On Wed, 2010-04-14 at 08:58 +0800, Herbert Xu wrote:
> On Tue, Apr 13, 2010 at 08:31:03PM +0200, Eric Dumazet wrote:
> >
> > Herbert Acked your patch, so I guess its OK, but I think it can be
> > dangerous.
> 
> The tun socket accounting was never designed to stop it from
> flooding another tun interface.  It's there to stop it from
> transmitting above a destination interface TX bandwidth and
> cause unnecessary packet drops.  It also limits the total amount
> of kernel memory that can be pinned down by a single tun interface.
> 
> In this case, all we're doing is shifting the accounting from the
> "hardware" queue to the qdisc queue.
> 
> So your ability to flood a tun interface is essentially unchanged.

I've just been looking at VPN performance, using netperf to flood an
openconnect/ocserv connection over GigE and profiling my VPN client.

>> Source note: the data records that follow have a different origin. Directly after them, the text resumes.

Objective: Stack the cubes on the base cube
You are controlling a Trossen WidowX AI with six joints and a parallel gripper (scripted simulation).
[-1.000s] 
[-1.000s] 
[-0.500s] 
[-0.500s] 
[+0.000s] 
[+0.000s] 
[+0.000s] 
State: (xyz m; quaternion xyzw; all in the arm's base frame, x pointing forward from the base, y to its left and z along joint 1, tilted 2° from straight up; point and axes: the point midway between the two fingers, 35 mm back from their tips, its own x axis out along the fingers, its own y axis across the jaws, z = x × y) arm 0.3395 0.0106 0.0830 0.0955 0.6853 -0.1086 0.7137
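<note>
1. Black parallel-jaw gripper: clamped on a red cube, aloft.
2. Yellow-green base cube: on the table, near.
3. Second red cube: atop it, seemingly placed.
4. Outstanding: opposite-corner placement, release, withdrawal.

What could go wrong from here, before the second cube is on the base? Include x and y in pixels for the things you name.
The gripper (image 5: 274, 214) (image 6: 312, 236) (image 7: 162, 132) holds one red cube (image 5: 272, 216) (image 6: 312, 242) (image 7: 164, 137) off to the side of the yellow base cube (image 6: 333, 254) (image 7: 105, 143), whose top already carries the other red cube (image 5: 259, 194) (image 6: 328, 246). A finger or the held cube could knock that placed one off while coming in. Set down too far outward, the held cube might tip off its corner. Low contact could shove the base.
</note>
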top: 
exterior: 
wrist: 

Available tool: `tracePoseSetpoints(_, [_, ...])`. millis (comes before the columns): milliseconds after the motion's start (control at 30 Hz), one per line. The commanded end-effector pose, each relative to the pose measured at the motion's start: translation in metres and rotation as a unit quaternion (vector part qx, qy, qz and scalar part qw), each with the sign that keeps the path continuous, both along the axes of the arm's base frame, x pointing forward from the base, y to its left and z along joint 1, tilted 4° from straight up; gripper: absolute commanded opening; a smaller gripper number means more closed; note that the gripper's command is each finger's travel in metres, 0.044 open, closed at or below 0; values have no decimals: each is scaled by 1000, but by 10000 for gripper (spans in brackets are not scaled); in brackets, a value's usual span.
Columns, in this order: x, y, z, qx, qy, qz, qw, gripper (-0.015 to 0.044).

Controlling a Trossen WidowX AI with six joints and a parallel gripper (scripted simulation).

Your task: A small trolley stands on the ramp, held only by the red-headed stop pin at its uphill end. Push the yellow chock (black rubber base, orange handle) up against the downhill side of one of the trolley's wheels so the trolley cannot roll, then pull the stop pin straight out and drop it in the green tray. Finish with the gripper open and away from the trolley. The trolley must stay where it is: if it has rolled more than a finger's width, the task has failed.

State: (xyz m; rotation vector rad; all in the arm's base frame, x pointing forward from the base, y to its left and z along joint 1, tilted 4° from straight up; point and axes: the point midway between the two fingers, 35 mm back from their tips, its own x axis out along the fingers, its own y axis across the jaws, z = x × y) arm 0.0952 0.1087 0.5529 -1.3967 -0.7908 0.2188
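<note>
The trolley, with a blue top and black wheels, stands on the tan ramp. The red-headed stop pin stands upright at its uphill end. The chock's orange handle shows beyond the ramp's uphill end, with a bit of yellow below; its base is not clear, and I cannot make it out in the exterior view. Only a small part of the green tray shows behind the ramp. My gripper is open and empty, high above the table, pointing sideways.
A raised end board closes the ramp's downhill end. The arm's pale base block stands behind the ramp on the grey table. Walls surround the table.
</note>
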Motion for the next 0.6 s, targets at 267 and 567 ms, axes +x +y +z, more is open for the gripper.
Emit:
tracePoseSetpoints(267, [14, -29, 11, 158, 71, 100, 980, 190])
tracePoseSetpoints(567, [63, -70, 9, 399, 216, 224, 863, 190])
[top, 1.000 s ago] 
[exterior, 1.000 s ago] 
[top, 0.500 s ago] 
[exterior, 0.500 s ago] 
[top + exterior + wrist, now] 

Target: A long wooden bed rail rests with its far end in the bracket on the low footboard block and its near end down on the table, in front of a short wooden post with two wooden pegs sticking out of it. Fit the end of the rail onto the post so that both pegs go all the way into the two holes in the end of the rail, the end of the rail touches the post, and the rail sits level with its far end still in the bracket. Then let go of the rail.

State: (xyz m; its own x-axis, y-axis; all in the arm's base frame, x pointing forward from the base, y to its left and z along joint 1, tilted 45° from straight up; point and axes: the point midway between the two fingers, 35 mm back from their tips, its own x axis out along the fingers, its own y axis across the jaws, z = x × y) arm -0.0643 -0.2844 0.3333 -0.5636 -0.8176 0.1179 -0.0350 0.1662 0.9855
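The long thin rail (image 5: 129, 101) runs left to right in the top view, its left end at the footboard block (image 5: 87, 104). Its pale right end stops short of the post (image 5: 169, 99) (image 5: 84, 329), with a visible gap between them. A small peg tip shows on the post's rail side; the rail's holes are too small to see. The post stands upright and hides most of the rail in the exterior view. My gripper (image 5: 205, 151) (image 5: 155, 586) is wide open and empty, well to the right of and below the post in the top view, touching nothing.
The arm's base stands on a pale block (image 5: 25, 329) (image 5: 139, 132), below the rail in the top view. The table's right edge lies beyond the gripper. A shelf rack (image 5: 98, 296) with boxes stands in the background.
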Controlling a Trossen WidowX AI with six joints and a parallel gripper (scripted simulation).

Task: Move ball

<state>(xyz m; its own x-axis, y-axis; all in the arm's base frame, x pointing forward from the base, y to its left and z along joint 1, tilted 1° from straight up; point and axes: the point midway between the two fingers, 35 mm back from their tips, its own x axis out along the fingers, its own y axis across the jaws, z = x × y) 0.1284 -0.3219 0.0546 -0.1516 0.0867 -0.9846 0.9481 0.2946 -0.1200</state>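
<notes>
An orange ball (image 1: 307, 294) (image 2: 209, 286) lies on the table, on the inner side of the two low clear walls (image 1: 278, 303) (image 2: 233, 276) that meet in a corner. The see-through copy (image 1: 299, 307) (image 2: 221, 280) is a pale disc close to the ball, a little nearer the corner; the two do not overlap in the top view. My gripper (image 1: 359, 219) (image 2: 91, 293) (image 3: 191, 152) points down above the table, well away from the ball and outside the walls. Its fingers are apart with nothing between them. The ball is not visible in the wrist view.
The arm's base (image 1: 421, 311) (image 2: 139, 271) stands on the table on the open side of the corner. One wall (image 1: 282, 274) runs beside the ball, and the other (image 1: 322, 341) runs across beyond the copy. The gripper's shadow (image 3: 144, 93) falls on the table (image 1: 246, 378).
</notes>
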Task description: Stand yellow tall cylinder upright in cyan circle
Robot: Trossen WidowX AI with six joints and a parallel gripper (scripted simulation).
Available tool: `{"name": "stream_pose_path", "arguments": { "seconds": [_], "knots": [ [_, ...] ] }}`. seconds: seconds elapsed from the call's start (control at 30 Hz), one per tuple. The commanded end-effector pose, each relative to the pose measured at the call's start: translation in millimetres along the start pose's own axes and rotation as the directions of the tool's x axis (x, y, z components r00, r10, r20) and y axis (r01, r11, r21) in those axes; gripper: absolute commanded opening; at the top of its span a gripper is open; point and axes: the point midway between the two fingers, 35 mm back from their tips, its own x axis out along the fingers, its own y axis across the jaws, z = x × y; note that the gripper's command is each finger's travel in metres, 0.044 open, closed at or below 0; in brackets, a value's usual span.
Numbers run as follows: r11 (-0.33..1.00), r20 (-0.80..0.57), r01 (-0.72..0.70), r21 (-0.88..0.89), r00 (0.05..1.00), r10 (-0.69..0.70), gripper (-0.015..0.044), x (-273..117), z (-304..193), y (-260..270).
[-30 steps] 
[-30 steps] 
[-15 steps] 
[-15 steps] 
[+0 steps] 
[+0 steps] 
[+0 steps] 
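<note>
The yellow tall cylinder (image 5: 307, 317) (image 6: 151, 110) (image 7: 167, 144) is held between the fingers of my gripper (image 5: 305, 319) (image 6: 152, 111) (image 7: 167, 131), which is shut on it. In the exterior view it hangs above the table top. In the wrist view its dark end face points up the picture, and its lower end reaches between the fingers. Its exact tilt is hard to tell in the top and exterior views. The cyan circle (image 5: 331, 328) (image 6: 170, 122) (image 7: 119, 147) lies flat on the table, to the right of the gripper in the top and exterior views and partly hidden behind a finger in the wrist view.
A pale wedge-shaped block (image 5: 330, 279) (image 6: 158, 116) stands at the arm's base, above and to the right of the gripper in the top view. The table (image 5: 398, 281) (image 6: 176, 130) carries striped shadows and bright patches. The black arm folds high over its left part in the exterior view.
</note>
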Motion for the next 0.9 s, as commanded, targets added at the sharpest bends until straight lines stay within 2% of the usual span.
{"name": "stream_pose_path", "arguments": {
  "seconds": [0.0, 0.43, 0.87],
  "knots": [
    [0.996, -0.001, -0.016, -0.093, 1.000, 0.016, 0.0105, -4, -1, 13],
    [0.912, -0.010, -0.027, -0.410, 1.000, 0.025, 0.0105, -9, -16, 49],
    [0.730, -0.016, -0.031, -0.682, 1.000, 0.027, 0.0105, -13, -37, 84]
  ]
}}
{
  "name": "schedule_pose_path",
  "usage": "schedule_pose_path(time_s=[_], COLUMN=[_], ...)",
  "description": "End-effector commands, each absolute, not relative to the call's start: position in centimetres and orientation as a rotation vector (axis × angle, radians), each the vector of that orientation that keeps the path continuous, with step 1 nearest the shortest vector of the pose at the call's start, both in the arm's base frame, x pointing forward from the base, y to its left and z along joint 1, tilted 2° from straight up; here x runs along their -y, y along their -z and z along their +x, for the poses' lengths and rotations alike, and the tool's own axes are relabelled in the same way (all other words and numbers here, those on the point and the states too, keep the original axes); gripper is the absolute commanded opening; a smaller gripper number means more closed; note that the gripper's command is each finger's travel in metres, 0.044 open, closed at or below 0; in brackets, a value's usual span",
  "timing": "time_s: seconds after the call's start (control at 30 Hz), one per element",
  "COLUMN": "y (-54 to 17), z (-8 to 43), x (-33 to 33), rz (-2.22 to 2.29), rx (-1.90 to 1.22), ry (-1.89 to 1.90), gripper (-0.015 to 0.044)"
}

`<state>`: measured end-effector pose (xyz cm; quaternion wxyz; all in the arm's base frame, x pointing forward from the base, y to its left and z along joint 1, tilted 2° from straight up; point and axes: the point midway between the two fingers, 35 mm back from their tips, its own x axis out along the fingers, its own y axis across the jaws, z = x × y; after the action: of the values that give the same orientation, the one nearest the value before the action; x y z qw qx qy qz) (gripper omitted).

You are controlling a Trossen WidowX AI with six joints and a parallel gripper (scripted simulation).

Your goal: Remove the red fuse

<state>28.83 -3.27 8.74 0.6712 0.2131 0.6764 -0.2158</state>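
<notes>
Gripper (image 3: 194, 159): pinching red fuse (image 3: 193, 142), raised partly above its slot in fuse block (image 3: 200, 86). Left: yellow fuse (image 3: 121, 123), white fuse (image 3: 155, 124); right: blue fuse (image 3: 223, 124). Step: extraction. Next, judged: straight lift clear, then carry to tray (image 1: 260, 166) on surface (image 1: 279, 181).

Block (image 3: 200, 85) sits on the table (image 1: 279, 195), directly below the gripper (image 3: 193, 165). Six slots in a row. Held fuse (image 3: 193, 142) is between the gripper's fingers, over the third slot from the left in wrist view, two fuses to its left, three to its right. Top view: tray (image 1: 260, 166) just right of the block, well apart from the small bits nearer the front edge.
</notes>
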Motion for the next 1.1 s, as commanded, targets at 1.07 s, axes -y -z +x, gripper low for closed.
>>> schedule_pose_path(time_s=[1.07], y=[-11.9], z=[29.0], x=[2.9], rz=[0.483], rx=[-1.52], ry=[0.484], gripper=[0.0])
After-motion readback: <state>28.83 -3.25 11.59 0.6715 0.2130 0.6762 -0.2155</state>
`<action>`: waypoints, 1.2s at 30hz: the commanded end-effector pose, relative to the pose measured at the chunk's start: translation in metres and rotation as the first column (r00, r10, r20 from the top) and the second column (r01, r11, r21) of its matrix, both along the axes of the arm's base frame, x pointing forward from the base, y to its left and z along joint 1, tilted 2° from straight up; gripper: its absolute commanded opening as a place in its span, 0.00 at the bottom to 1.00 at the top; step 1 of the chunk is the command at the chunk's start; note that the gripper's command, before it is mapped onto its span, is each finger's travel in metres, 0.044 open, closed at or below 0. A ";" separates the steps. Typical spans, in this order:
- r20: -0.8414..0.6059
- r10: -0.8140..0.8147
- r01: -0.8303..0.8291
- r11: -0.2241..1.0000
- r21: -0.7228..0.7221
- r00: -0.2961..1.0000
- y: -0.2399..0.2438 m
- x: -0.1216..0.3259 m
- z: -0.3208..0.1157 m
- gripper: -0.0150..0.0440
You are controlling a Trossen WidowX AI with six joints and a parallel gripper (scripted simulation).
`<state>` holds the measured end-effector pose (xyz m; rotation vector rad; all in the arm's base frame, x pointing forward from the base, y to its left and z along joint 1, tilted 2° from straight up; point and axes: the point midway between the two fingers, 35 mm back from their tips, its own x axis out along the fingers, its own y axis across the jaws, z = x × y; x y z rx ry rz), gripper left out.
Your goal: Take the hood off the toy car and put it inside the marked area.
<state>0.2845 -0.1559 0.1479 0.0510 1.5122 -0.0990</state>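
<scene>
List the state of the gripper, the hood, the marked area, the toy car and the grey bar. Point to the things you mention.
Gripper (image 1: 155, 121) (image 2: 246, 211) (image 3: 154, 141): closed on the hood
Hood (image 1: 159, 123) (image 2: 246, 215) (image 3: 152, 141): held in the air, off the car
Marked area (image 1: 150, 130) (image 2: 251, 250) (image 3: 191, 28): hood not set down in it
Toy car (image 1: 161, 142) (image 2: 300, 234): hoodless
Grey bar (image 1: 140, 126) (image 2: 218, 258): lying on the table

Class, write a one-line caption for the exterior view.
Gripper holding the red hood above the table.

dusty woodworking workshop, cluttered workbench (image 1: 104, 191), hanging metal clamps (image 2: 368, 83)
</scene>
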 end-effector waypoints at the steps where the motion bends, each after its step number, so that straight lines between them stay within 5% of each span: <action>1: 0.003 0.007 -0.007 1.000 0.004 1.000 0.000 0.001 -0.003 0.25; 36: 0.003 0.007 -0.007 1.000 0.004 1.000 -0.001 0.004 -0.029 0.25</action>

If I run netperf over the *unencrypted* link, it only sends 1Gb/s of
packets — because the packets are correctly accounted to netperf's UDP
socket until the moment they're actually transmitted on the wire, and
the backpressure works correctly.

When I run over the VPN, netperf thinks it sent 2½ times the amount of
TX traffic. Packets are being dropped by the tun device before even
feeding them up to the VPN client to be sent — presumably because of
this skb_orphan() call. (The client itself should do the right thing,
and only suck packets out of the tun at the rate it can shove them out
*its* UDP socket.)

Did we ever look at the alternative solution of taking ownership only
after a timeout, or on demand when we need to shut down the device?